Optimization of Spiral MRI Using a Perceptual Difference Model

1Department of Biomedical Engineering, Case Western Reserve University, Cleveland, OH 44106, USA
2Department of Radiology, University Hospitals of Cleveland, Case Western Reserve University, Cleveland, OH 44106-7055, USA

Received 27 August 2005; Revised 26 June 2006; Accepted 6 July 2006

Academic Editor: Yibin Zheng

Copyright © 2006 Donglai Huo et al. This is an open access article distributed under the Creative Commons Attribution License, which permits unrestricted use, distribution, and reproduction in any medium, provided the original work is properly cited.

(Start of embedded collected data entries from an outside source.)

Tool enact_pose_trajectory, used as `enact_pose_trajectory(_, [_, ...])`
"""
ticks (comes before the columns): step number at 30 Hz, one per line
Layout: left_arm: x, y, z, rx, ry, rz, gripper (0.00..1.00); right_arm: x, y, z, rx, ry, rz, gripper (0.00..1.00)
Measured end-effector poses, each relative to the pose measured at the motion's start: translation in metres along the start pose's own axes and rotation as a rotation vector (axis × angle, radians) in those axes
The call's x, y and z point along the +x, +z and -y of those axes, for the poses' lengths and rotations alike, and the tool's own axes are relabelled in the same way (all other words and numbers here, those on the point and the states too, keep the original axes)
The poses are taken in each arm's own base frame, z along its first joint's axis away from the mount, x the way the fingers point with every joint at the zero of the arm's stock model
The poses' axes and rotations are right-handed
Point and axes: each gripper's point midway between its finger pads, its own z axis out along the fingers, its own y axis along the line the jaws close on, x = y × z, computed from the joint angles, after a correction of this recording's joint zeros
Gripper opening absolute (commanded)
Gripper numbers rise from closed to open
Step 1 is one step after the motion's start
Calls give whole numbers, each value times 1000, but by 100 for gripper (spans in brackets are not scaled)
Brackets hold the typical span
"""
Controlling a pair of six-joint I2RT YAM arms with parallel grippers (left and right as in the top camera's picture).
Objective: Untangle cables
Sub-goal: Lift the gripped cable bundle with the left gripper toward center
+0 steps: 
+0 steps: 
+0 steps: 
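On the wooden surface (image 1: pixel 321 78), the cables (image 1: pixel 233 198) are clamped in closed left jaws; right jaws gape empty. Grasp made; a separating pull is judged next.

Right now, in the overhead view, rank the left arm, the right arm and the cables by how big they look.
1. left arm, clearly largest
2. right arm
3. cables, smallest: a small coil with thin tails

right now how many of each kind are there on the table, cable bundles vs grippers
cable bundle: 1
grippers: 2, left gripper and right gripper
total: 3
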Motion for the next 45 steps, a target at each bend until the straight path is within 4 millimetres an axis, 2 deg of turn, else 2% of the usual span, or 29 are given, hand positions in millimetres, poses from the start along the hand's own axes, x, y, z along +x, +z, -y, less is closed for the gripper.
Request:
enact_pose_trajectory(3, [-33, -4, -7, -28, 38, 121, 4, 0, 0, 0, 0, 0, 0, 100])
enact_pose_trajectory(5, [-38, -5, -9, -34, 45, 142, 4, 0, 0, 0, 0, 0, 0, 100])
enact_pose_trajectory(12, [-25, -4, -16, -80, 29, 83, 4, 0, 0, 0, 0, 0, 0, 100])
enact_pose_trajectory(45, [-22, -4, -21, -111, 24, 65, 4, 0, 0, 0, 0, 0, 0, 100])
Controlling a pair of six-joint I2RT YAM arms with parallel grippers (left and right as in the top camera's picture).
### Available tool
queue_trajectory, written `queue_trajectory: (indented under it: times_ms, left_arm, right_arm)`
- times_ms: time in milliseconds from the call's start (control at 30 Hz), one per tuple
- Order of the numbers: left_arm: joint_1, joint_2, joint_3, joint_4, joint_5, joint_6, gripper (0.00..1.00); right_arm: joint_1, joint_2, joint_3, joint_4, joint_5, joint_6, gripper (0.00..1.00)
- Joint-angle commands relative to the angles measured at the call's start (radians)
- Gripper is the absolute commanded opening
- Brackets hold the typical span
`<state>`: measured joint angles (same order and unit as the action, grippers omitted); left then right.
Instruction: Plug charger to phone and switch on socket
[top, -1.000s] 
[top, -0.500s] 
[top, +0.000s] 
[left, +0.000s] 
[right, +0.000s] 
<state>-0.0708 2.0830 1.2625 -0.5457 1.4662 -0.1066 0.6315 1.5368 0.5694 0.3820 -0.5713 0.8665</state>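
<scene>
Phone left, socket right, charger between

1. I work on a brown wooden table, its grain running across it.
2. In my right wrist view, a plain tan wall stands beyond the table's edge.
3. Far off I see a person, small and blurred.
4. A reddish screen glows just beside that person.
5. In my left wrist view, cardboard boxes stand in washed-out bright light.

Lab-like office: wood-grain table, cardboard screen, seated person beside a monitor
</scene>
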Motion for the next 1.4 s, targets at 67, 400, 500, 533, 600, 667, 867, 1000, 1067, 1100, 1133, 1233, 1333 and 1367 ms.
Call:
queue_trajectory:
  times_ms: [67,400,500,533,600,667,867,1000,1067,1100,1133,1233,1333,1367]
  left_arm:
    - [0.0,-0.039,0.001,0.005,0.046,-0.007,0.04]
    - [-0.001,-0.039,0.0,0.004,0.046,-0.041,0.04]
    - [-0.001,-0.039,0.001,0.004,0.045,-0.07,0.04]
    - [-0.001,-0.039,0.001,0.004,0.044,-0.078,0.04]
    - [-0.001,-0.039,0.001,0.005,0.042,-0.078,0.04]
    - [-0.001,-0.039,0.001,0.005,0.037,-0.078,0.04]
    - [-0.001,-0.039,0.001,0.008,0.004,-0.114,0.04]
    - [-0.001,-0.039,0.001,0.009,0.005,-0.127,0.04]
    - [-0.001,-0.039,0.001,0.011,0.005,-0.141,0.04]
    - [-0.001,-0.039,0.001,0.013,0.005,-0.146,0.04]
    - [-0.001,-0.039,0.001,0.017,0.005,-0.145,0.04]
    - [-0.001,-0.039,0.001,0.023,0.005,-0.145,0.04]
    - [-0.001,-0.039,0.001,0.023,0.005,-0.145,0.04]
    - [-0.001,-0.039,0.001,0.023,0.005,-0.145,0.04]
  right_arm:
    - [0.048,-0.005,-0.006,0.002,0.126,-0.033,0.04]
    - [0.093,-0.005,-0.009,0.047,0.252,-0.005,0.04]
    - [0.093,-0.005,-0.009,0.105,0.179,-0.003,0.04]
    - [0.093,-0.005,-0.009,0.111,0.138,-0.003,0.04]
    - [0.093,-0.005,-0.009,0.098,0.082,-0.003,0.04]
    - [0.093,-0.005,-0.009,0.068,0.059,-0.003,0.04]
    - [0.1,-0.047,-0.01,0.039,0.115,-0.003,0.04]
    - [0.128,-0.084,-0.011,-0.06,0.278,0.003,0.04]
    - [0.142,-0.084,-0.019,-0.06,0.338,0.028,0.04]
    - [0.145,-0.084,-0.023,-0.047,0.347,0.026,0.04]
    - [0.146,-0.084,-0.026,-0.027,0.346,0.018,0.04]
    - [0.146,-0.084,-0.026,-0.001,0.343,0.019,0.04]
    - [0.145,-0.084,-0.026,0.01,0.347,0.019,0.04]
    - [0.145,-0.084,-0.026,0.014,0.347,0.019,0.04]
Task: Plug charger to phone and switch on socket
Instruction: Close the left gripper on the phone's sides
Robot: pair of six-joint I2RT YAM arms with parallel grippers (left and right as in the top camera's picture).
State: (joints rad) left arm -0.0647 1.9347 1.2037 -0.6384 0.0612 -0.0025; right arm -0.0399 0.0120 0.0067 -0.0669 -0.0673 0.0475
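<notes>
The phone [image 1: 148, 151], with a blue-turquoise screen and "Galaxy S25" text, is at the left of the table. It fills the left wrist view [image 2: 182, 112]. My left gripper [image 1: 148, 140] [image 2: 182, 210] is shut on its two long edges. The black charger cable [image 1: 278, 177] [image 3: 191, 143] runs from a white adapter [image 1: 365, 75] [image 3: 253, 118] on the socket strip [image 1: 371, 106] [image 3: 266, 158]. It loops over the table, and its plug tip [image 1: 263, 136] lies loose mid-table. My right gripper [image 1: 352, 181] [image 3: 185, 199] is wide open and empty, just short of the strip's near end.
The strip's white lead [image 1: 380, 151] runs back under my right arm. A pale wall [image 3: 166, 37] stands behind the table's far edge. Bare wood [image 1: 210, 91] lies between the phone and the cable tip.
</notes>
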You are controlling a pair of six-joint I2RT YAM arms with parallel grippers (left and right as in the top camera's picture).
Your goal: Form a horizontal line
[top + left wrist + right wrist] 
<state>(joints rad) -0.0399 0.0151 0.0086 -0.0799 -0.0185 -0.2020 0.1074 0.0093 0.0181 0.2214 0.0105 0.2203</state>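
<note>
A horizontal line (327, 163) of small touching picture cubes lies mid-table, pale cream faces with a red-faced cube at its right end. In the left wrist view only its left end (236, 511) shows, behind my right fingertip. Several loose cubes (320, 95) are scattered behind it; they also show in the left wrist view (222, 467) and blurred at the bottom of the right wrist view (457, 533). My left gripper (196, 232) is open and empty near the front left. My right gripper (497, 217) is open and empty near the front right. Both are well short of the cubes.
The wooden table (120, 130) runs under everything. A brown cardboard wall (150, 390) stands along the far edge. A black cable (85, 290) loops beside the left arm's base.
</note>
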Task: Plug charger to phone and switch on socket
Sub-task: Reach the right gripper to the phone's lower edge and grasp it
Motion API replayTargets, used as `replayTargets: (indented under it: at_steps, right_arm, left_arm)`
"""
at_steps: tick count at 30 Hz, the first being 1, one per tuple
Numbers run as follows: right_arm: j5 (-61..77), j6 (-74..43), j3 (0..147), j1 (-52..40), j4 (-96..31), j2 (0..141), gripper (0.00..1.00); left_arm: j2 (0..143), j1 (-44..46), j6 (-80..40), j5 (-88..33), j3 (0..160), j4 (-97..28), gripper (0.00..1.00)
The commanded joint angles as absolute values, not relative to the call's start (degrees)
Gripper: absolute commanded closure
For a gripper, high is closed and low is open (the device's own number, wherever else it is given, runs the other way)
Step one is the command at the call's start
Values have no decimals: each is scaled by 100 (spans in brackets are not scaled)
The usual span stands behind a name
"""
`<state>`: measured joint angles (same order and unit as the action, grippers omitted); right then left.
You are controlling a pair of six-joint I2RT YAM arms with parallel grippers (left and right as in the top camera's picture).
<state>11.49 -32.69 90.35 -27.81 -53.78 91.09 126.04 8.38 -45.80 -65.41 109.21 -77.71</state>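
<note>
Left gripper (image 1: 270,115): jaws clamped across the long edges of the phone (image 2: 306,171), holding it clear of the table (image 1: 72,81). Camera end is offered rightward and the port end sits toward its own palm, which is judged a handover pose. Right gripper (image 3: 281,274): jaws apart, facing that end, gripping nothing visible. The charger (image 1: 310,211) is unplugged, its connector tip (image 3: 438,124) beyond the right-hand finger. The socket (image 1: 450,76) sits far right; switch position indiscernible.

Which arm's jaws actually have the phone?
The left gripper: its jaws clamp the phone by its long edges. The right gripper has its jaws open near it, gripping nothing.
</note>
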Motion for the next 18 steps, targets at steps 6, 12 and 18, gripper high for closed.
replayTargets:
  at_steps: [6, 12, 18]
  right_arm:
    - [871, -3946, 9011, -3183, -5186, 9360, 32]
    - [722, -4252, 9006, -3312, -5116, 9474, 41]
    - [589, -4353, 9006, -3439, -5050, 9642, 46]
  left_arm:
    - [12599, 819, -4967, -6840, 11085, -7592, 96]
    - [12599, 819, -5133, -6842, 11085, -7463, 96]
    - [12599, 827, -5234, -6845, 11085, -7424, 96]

We systematically evaluated a variety of MR spiral imaging acquisition and reconstruction schemes using a computational perceptual difference model (PDM) that models the ability of humans to perceive a visual difference between a degraded “fast” MRI image with subsampling of k-space and a “gold standard” image mimicking full acquisition. Human subject experiments performed using a modified double-stimulus continuous-quality scale (DSCQS) correlated well with PDM, over a variety of images. In a smaller set of conditions, PDM scores agreed very well with human detectability measurements of image quality. Having validated the technique, PDM was used to systematically evaluate 2016 spiral image conditions (six interleave patterns, seven sampling densities, three density compensation schemes, four reconstruction methods, and four noise levels). Voronoi (VOR) with conventional regridding gave the best reconstructions. At a fixed sampling density, more interleaves gave better results. With noise present more interleaves and samples were desirable. With PDM, conditions were determined where equivalent image quality was obtained with 50% sampling in noise-free conditions. We conclude that PDM scoring provides an objective, useful tool for the assessment of fast MR image quality that can greatly aid the design of MR acquisition and signal processing strategies.